Thursday, November 29th, 2007

Mr. Sander, Tear Down This Whimsically Playful, Mosaic-Tiled Wall!

Staten Islanders question the federal percent-for-art program — because when a project costs billions of dollars, it adds up:

Even as the MTA is raising tolls and tempers on Staten Island, it plans to spend as much as $4 million on art installations for the Second Avenue Subway.

Some Islanders may not know art, but all know what they want: Funds to be spent on sorely needed mass transit improvements here.

. . .

The federal government requires that one-half to 5 percent of a project’s budget be dedicated to art, said MTA spokesman Jeremy Soffin.

“Art is one critical element of our stations program that has a considerable impact . . . for a small fraction of a project’s budget,” Soffin said. “We are at the lower end of the recommended guidelines, well below 1 percent.”

So it isn’t possible to eliminate the art requirement without risking the loss of the entire $1.3 billion federal contribution.

Mary DiChiara of Pleasant Plains was in no mood for explanations, “We can’t get off this Island and they put aside $4 million for artwork for Manhattan? Take the $4 million and fix this bridge.

“They think we’re living on Fantasy Island, and nobody ever wants or needs to get off.”

“Just once, I’d like to see everybody on Staten Island who works in Manhattan just stay home,” she concluded. “Then they’ll see.”

Tuesday, October 2nd, 2007

David Mamet Rolls In His Grave* Crying, “Oy, Where Are The Adults These Days?”

Broadway producers look for that lucrative tween market, which obviously has more cash than it knows what to do with:

For Broadway producers, 10-year-old Jamie Carroll looks like an ideal theatergoer: she downloads scores off of iTunes, is a fervent proselytizer when she likes something and has lots of friends, two of whom she brought along to a recent Saturday matinee of “Legally Blonde.” “A lot of my friends say it’s the best musical they’ve ever seen,” she said.

Maybe. But Jamie’s father and her 14-year-old brother would not join them, considering the show too girly. Even her mother, Tacey Carroll, was only present as a chaperon: “This is a little more for them,” she said, echoing several other mothers at the theater, one of whom even dropped off her young charges and went shopping.

And that’s the rub for Broadway producers, for whom teenage and tween girls have become the demographic of the moment, wooed by marketing campaigns and featured as central characters in a flurry of shows in development, including “13,” about a teenager from New York who is transplanted to Indiana; “Princesses,” which is basically “High School Musical” meets “Gossip Girl”; and a musical adaptation of the movie “Clueless.”

Increasingly, though, some worry that the sugar-and-spice enthusiasm may be misplaced, because while teenagers and tweens may be helpful in creating a hit, they are far from enough to ensure one. For that, you still need grown-ups — lots of paying grown-ups — to want to come to a show.

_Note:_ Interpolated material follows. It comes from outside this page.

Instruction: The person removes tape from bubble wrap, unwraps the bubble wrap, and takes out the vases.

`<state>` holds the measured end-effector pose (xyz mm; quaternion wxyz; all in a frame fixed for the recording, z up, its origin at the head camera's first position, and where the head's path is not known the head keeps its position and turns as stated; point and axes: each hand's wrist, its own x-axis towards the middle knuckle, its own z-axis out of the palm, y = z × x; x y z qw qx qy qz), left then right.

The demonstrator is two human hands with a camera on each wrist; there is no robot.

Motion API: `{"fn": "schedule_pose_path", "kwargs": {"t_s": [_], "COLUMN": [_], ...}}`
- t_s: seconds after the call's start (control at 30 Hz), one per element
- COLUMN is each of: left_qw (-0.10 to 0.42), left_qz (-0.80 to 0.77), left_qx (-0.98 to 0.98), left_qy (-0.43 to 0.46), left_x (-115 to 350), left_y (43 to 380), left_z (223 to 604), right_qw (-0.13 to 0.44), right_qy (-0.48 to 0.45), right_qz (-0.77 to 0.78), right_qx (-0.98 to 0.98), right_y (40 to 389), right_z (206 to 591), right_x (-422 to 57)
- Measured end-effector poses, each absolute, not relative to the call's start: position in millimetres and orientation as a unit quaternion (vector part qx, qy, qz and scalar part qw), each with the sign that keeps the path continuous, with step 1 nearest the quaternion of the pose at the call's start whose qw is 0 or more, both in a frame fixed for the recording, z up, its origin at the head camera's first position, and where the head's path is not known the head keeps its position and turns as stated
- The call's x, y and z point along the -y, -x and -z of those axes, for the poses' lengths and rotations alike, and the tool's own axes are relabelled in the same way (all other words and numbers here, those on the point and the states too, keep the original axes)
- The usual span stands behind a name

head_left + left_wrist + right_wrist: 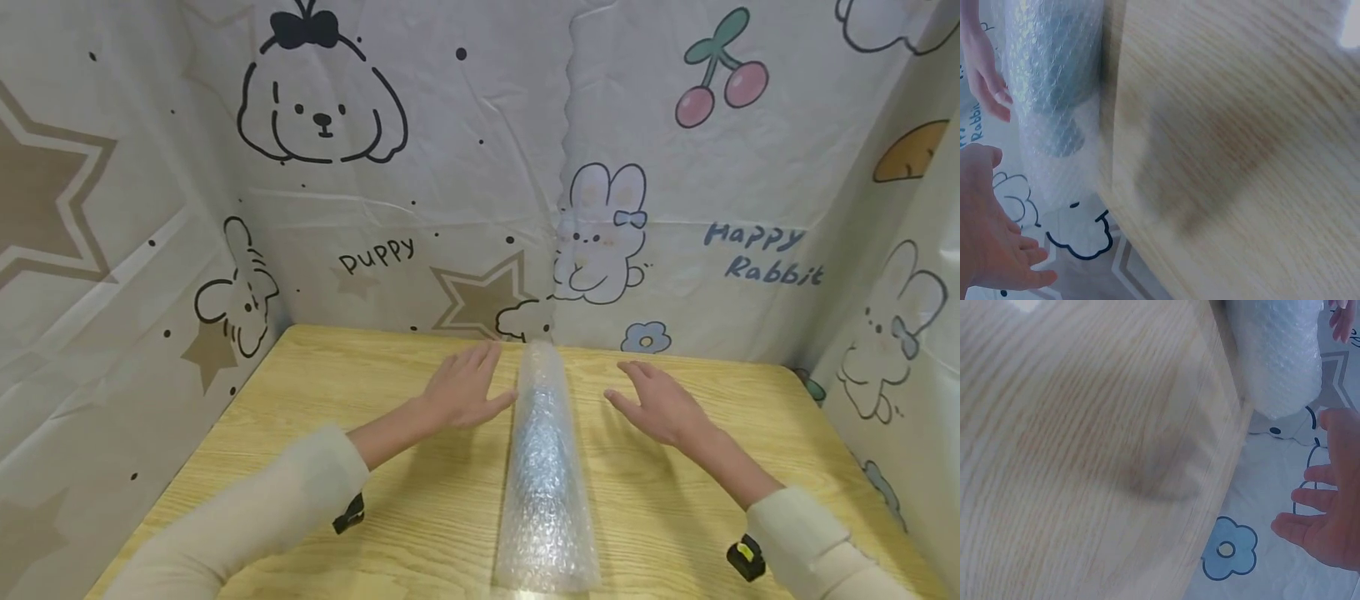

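A long roll of bubble wrap [546,475] lies on the table, pointing away from the person, with something bluish showing dimly through its layers. What is inside cannot be made out. My left hand [463,390] hovers just left of the roll, fingers straight, thumb toward it. To the right, with a wider gap, my right hand [660,404] is held above the table, its fingers extended and nothing in them. In the left wrist view the bubble wrap [1054,81] stands between both hands. The right wrist view shows its far end [1279,369] near the table's back edge.
The wood-grain table [300,517] meets a printed cloth [450,192] at its back, and cloth also hangs at both sides. A black strap end [348,514] hangs under the left sleeve, and a black device [746,557] sits at the right sleeve.
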<state>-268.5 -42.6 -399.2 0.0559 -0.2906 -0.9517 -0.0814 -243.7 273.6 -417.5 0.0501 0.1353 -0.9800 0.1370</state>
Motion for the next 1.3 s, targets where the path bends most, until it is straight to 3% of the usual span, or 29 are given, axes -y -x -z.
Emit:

*Just kidding, Mr. Mamet! We can’t wait for that Duran Duran thing to end to see your next play staged!

Thursday, September 6th, 2007

“Floating” Is The New “Black”

This Summer we’ve had floating pools, floating dramatic presentations, floating science barges and now floating opera:

The Mary A. Whalen, a 69-year-old retired tanker, used to deliver diesel, gas and kerosene up and down the Atlantic coast. The tanker — docked at Red Hook’s container port normally off-limits to the public — makes its grand debut this weekend as a cultural maritime center with the Brooklyn-based Vertical Player Repertory’s version of “Il Tabarro.”

The repertory had done a land-locked version of the Puccini opera about adultery, murder and the rough lives of waterfront workers, but wanted to do it again on the water. When it discovered the tanker run by the nonprofit PortSide NewYork, the two groups dove into the production.

“It was our idea all along to use the tanker for performances,” said Carolina Salguero, director of PortSide NewYork. “The concept is to become a waterfront hub” to bring the marine industry together with its inland neighbors.

. . .

Judith Barnes, Vertical Player Repertory’s executive director, enjoyed hearing stories from the stevedores, who will actually share the stage with the performers. The opera, originally set on a barge on Paris, is being transformed as Red Hook circa 1938 — the year the tanker was built.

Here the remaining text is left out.